Ukraine, war crimes, and Vladimir Putin
The International Criminal Court (ICC) has indicted Russia’s president for war crimes, notably the unlawful transfer of Ukrainian children to Russia. It is just one of many violations documented in Ukraine since Russia’s invasion over a year ago.
How likely are we, realistically, to see any of Russia’s leaders, let alone Vladimir Putin, in the dock? What viable avenues to justice and accountability are there? That is what we will be discussing on the Inside Geneva podcast this week. Our guests are Agnes Callamard, secretary general of Amnesty International, lawyer and best-selling author Philippe Sands, and our regular analyst Daniel Warner.
There are now so many investigations into violations in Ukraine that it is sometimes difficult to keep track of them all. The Ukrainians themselves are of course collecting evidence and building prosecutions. UN Human Rights has monitors in Ukraine and there is now also an official UN commission of inquiry, created by the UN Human Rights Council. And non-governmental organisations like Amnesty International and Human Rights Watch are doing their own research and evidence collection too.
Amnesty’s Agnes Callamard welcomes all this effort. But she also points out that had the world reacted earlier to other clear violations by Moscow, we might not be where we are today in Ukraine.
“Had we responded effectively to Russia’s multiple war crimes in Chechnya or Syria, maybe we would not have seen the aggression against the people of Ukraine,” Callamard tells Inside Geneva.
Crime of aggression
That word aggression is one that Philippe Sands has been focussing on. Some of you may be familiar with Sands’ book East West Street, in which he compellingly tells the story of the development of international law, and how the charges of crimes against humanity and genocide were brought against Nazi leaders at the Nuremberg trials in 1945.
There was another charge before the court in Nuremberg: the crime against peace. Today it is known as the crime of aggression, and that, Sands argues, is the chief crime Russia’s leaders should be charged with.
“The real crime of crimes in this story is the decision to go to war. Every other crime, the deportation of children, the crimes against humanity and the war crimes, is a consequence of the decision to go to war,” he says.

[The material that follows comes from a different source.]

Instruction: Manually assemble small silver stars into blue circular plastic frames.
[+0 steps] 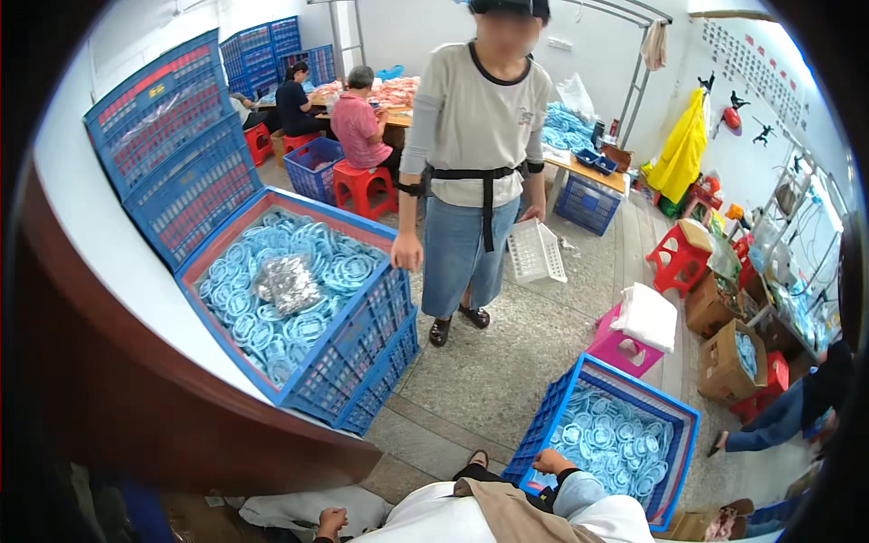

But tellingly the charge has never been used since 1945. It is not even on the statute book of the ICC, which can prosecute war crimes, crimes against humanity and genocide, but not the crime of aggression.
Elephant in the room
The reason for that, of course, is that many countries have been traditionally reluctant to call for a prosecution for crimes of aggression, because of the precedent that might set. “The elephant in the room is Iraq,” our analyst Daniel Warner points out.
When the US and the UK invaded Iraq 20 years ago, without a UN Security Council resolution, many believed at the time, and continue to believe, that the move was illegal. There is no statute of limitations for the crime of aggression, so launching a prosecution against Russia for that crime could leave the US and the UK open to similar charges themselves.
Nevertheless, some British and American politicians and diplomats have expressed support. Former Prime Minister Gordon Brown, a senior member of the UK government at the time of the Iraq war, was among the first. And at the end of last month US Ambassador-at-Large for Global Criminal Justice Beth Van Schaack announced Washington too would support “the development of an internationalised tribunal dedicated to prosecuting the crime of aggression against Ukraine”.
It is not entirely clear what the US has in mind when it talks about an “internationalised tribunal”. Sands is also aware that, despite the support, there are likely to be all sorts of different views on what exactly such a tribunal will look like. But he is confident that “there is going to be a tribunal. The issue is not whether there will be a tribunal, but what sort of a tribunal”.
And what about the ICC?
So where does that leave the International Criminal Court and its indictment? Here, if you listen to Inside Geneva, you will sense a certain turf war taking place between the world’s top international lawyers. The ICC chief prosecutor Karim Khan has not spoken out in favour of a tribunal for crimes of aggression, a position Sands complains is “not principled”, suggesting instead that Khan feared losing the limelight were a new tribunal to be set up.
From this humble journalist’s standpoint, so many violations have been so well-documented in Ukraine that there surely should be enough work for every eager international lawyer out there.
Meanwhile, there are other serious human rights situations, such as in Ethiopia, Myanmar, Sudan, or the Democratic Republic of Congo. Ukraine, as Daniel Warner points out, is “taking up the oxygen”, both of our attention and of resources.
Amnesty International’s annual report, which came out in March, condemned what it said were “double standards”, in which “Western states reacted forcefully to the Kremlin’s aggression but condoned or were complicit in grave violations committed elsewhere”.
Agnes Callamard tells Inside Geneva that if we fail to uphold human rights everywhere – to ensure their universality just as intended when the Universal Declaration was drafted 75 years ago – we will all be losers.
Rather than complain that Ukraine is getting too much attention, she says, the work there should instead be a shining example of how all human rights violations should be tackled.
“The response to Russia’s aggression against the people of Ukraine stands out: in investigation of human rights violations, the delivery of justice and accountability. It could serve as a model, and it could help the world imagine a new international order,” says Callamard.